Sposalizio di Maria e Giuseppe
La sua storia
Oggi la tradizione ricorda lo Sposalizio di Maria e Giuseppe, cioè il momento in cui due persone si promettono — e da lì comincia tutto il resto. Di Giuseppe il Vangelo di Matteo dice una cosa sola, ma pesante: che era un uomo giusto. Il resto si ricava per accenni. Era il promesso sposo di Maria e, quando si accorse che aspettava un figlio che non era suo, la prima idea che ebbe fu di ripudiarla **in segreto**: cioè di lasciarla andare senza esporla, senza scandalo, prendendosi lui la parte brutta della storia. Già in quel dettaglio c'è tutto il personaggio. Poi, racconta il Vangelo, un angelo gli parlò in sogno, e lui accettò di sposarla e di riconoscere legalmente quel bambino come proprio. Per questo la tradizione lo chiama padre putativo — dal latino *puto*, credo: colui che *era creduto* suo padre. Sul mestiere si è discusso a lungo.
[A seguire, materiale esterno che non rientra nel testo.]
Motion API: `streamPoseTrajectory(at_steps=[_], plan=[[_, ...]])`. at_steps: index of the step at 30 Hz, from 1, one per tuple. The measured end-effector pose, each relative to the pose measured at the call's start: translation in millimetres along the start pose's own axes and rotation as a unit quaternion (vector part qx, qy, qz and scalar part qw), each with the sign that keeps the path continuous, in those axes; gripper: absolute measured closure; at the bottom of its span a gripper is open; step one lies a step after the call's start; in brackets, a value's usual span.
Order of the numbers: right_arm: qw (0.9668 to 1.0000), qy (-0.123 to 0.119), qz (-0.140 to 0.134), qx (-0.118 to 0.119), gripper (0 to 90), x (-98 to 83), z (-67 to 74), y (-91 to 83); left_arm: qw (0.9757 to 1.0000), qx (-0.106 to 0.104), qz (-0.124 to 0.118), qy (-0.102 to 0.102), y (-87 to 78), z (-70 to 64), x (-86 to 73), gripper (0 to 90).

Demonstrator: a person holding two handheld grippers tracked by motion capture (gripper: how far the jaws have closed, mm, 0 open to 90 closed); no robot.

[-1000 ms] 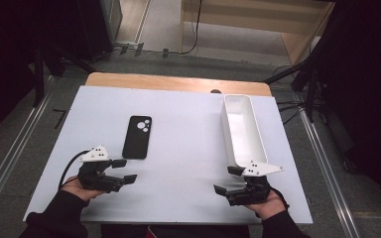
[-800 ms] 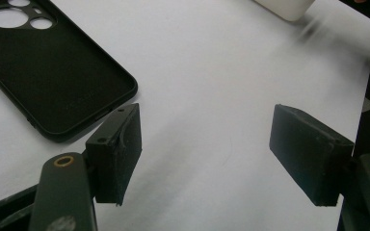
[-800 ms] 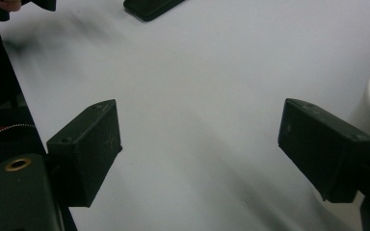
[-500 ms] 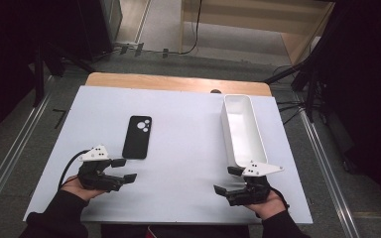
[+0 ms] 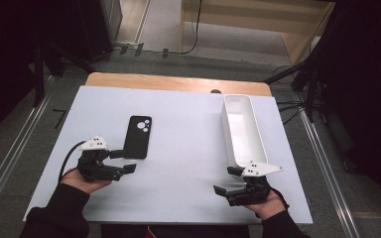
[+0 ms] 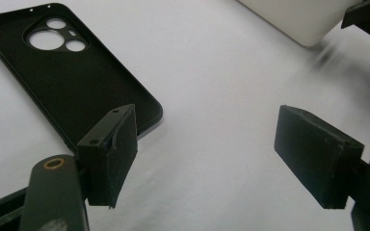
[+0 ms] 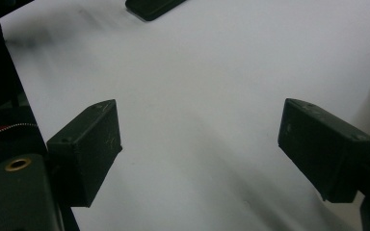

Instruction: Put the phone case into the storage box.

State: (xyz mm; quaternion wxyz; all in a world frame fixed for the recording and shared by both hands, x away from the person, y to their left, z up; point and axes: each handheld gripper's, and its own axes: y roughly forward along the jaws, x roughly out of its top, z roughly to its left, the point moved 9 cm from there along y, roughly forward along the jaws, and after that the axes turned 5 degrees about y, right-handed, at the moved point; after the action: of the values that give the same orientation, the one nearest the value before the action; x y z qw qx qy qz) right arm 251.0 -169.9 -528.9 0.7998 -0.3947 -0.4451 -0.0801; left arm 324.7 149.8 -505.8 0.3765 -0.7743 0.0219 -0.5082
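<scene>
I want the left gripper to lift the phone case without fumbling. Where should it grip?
Probably the near short end of the phone case, coming in low from the left gripper side: it lies flat, open side up, so only its thin raised rim offers the jaws purchase.

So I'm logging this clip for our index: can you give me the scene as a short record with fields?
surface: white table
phone case: black phone case, flat, camera cutouts at its far end
bin: white bin, right side, nothing seen inside
left gripper: open, holding nothing, beside the case's near end
right gripper: open, holding nothing, near the bin's near end
</scene>
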Motion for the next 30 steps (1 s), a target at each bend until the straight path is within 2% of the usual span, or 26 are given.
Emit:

Matteo dice che Gesù era figlio di un *téktōn*, e la parola greca è più larga di quanto sembri: non solo falegname, ma chi lavorava materiali duri, legno o pietra, nel campo delle costruzioni. Qualcuno pensa addirittura a una piccola impresa più che a una bottega. In ogni caso, all'epoca i ragazzi a cinque anni cominciavano a imparare il mestiere del padre: quindi anche Gesù, quel lavoro, l'ha fatto. Giuseppe è stato dichiarato patrono della Chiesa cattolica da Pio IX nel 1870, ed è il santo a cui si rivolgono i padri e i lavoratori. Chi si chiama Giuseppe, Giuseppina, Peppe o Pina oggi può prendersela come una festa in anticipo: quella grande è il diciannove marzo.